Solo el 40% de nuestras demandas están interesadas en continuar con la expansión, realizando la búsqueda de nuevos locales a partir del mes de octubre con objeto de poder abrir en el ejercicio del 2021.

El restante 60% se plantea el cierre de los puntos de venta menos rentables y la renegociación de las rentas, de los locales con los que desean continuar para poder hacer frente a la bajada del consumo como consecuencia de la crisis.

Entendemos que, para llegar a recuperar la situación anterior, no pasarán menos de dieciocho meses (seis meses por cada mes de parón).

Independientemente de los acuerdos alcanzados en la duración del decreto ley, los inquilinos para garantizar la continuidad, se ven obligados a renegociar los contratos de arrendamiento contemplando nuevas rentas, duración e incluso los más avanzados un % de los beneficios o facturación en la renta. Hay que tener en cuenta que muchos sectores han bajado sus ventas entre un 40 y 60%.

Nuevo Modelo 

La tendencia con la que nos vamos a encontrar, tanto en las grandes firmas como en los pequeños comercios, es que no podrán abonar los alquileres actuales viéndose obligados a cerrar los establecimientos.

Las pequeñas cadenas o profesionales independientes sin una distribución de puntos de venta serán más vulnerables. Solo dependerán de lo que les pueda producir el local, además,  de tener menos recursos financieros.

En conclusión, el aumento de locales comerciales disponibles tanto en venta como alquiler en los ejes comerciales reducirá los precios de alquiler y de venta entorno a un 25%. Seguramente, está reducción del precio pueda ser superior en zonas que no son potencialmente comerciales, que actualmente denominamos como segundas y terceras líneas.

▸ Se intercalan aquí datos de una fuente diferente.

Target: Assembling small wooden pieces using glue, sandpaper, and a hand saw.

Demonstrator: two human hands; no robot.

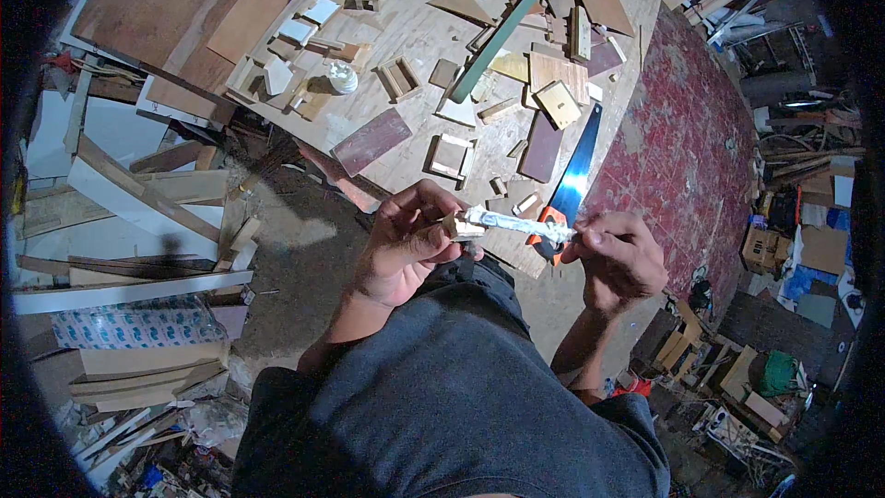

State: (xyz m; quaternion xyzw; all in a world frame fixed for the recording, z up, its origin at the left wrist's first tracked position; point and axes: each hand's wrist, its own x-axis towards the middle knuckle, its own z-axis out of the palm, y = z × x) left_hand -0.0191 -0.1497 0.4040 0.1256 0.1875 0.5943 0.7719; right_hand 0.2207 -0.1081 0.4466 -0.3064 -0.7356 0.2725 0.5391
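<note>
In front of my body, above the table's near edge, my left hand [406,244] pinches a small wooden block [464,229] between thumb and fingers. My right hand [619,258] is closed on the far right end of a crumpled silvery-white tube [516,222], which looks like a squeezed glue tube. The tube lies nearly level between both hands, and its left end meets the block by my left fingers. Whether they touch cannot be made out. Beneath the tube's right end, the orange and black handle of a hand saw [578,161] shows on the table.
The plywood table [369,32] carries several wood offcuts, small wooden frames [452,157], a long green strip [498,44], dark red boards [371,141] and a small jar [342,78]. Scrap boards [138,184] pile up on the left. Boxes and clutter [765,244] stand at right.
</note>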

Podemos enumerar bastantes casos que ratifican lo comentado, como ejemplo en la calle Gran de Gracia de Barcelona, un local que obtenía una renta de 5.500 €/mes, en estos momentos pasa a tener propuestas inferiores a los 3.000 €. Por cadenas de renombre y potencial económico, un 45% menos del precio anterior, no importándoles perder la oportunidad de ubicarse en la zona en el caso de que la propiedad no acepte.

Los propietarios de locales comerciales se verán obligados, como han hecho siempre, a ajustarse a la situación de mercado y buscar acuerdos a corto y medio plazo para mantener a sus inquilinos, ya que será difícil obtener las rentas actuales tanto con el arrendatario actual como con posibles nuevos candidatos.

Por otro lado, esta situación permitirá nuevas oportunidades de inversión ante la posible bajada de precios en la venta y también la apertura de nuevos negocios con alquileres más asequibles.